Lebanon’s financial crisis has severely impacted the country’s economy, and depositors are growing increasingly concerned about their funds.
Delving deeper into the government’s latest plan, according to LBCI, it is crucial to note two key figures:
- The total deposits in Lebanese banks amount to $93.5 billion.
- The banks hold only $21 billion in return.
This $21 billion is distributed as follows:
- $4 billion held abroad by correspondent banks for import transactions and loan repayments to international institutions.
- $6 billion in loans granted by banks to the private sector, which will be repaid over time.
- Approximately $1 billion in Eurobonds is owed by banks to the state.
- $10 billion in mandatory reserves held by banks at the Central Bank of Lebanon.
Of the total deposits, 88% represent small depositors (less than $100,000), and the remaining 12% belong to large depositors.
The government’s latest plan proposes returning $100,000 to each depositor, ensuring that all funds for small depositors are returned.
However, for larger deposits, the process is more complicated.
For those with more than $1 million in deposits, they will be required to provide evidence to the bank about the source of these funds.
Any interest gains from high-interest rates after 2015 will be deducted from the deposit for those with balances above $100,000.
Additionally, there is a crucial condition: if funds were transferred from LBP to USD after October 2019 at the 1,500 rate, the deposit will be considered “ineligible.”
In this case, the depositor will be refunded in LBP at an exchange rate lower than the market rate.

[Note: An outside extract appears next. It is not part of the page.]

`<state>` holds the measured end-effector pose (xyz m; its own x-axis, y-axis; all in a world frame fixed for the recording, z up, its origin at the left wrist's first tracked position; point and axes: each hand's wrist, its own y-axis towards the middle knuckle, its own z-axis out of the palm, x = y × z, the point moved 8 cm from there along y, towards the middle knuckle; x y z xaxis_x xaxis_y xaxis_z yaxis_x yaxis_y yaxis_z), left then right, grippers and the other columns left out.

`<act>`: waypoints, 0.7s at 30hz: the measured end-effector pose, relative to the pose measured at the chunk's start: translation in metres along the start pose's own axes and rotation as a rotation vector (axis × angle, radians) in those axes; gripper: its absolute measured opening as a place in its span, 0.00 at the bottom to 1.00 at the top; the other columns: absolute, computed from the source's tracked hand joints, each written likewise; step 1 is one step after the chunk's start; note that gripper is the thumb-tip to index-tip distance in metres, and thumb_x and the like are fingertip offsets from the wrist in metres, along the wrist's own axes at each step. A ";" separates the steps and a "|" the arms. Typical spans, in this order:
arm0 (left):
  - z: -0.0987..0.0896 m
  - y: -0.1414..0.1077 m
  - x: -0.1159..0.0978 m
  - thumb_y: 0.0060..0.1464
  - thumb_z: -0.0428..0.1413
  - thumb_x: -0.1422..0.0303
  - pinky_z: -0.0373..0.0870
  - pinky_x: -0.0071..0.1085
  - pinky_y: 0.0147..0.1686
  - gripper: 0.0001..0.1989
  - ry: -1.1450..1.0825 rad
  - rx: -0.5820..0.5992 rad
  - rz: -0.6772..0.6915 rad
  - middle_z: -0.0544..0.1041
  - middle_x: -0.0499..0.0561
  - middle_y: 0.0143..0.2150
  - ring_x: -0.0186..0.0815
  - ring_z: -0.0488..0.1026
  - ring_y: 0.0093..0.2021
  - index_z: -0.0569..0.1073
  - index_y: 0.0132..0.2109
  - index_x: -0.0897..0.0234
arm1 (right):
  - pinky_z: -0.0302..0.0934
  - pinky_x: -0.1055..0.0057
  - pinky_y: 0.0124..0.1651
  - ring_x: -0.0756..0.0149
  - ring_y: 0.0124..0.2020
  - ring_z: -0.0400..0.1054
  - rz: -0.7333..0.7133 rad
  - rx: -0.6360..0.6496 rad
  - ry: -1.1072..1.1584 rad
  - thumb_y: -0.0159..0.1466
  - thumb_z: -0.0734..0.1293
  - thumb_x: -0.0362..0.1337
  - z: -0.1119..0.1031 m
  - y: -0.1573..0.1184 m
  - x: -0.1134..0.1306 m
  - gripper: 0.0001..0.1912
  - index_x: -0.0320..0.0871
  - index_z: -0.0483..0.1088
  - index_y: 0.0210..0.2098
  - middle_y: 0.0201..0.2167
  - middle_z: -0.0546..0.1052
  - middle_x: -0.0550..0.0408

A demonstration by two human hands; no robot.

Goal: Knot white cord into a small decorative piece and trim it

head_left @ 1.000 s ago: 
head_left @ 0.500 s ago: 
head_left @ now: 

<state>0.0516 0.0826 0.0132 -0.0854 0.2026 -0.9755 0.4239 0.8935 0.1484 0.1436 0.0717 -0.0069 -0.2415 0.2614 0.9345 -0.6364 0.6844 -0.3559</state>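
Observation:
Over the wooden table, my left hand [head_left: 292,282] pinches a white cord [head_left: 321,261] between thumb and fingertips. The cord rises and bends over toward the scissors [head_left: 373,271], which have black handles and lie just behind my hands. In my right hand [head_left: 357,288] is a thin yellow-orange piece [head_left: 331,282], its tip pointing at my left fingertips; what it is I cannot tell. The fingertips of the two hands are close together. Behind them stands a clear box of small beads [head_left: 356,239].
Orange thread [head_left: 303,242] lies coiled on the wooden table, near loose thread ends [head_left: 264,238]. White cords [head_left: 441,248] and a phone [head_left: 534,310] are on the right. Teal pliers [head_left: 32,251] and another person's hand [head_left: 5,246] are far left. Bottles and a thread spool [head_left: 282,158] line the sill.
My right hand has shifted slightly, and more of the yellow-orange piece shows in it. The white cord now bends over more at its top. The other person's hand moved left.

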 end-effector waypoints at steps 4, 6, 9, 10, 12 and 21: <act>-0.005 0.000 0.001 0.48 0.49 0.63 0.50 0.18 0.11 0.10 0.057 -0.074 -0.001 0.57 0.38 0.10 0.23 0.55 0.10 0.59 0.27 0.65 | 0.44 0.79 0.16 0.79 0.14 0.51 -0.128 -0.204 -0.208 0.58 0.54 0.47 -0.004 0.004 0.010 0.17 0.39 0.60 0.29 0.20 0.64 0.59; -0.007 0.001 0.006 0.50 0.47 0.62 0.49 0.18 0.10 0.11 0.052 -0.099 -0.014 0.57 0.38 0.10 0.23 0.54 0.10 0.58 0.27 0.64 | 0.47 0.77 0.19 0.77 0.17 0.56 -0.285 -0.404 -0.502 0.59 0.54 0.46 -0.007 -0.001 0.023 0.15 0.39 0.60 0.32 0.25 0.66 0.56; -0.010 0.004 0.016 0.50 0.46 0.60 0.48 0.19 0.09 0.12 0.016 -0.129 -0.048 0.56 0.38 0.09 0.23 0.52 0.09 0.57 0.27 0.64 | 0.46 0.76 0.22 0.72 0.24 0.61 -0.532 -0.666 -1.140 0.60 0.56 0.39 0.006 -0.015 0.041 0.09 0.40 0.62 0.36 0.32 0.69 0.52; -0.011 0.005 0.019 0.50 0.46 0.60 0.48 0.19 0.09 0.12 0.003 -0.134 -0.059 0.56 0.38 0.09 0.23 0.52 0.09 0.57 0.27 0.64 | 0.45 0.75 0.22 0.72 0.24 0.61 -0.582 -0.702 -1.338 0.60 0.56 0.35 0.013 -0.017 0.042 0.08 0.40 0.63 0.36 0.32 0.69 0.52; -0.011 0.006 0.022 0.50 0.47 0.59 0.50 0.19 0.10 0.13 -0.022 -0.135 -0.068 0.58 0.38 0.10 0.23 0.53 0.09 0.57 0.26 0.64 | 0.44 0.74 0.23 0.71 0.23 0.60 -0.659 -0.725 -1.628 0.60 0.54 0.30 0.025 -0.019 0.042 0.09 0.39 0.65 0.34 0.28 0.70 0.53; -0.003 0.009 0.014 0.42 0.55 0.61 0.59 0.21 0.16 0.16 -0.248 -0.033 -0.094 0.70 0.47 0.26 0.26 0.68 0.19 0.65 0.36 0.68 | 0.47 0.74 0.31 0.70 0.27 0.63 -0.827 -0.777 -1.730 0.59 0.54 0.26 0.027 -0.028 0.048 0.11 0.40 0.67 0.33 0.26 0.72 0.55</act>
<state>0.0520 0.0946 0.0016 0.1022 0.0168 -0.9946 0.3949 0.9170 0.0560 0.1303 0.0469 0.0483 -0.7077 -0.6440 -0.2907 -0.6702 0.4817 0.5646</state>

The government’s plan for larger deposits involves several steps:
- Deducting any interest gains from high-interest rates after 2015 from the deposit.
- Converting a portion of the deposit into bank shares, valued at $12 billion.
- Converting another portion from dollars to LBP at a rate lower than the market rate, worth $4 billion.
- Transferring the remaining funds to the Deposit Recovery Fund.
The Deposit Recovery Fund is expected to be financed through various sources, such as:
- The remaining funds in banks after paying deposits under $100,000.
- Recovered stolen and suspicious funds.
- A percentage of banks’ profits.
- Potential contributions from state assets.
However, the precise amount of funds that the recovery fund can secure remains unknown.
Many argue that the state’s participation in the fund should be limited, as funds derived from state assets should serve all citizens and future generations, not just large depositors.
Despite the existence of a plan, Lebanon’s key challenge remains the effective implementation of proposed strategies.
Three and a half years into the crisis, progress remains limited, leaving depositors and the public anxiously awaiting concrete actions to resolve the precarious financial situation.
Until the government can effectively execute its plans, depositors’ funds and Lebanon’s economy will continue to face significant challenges.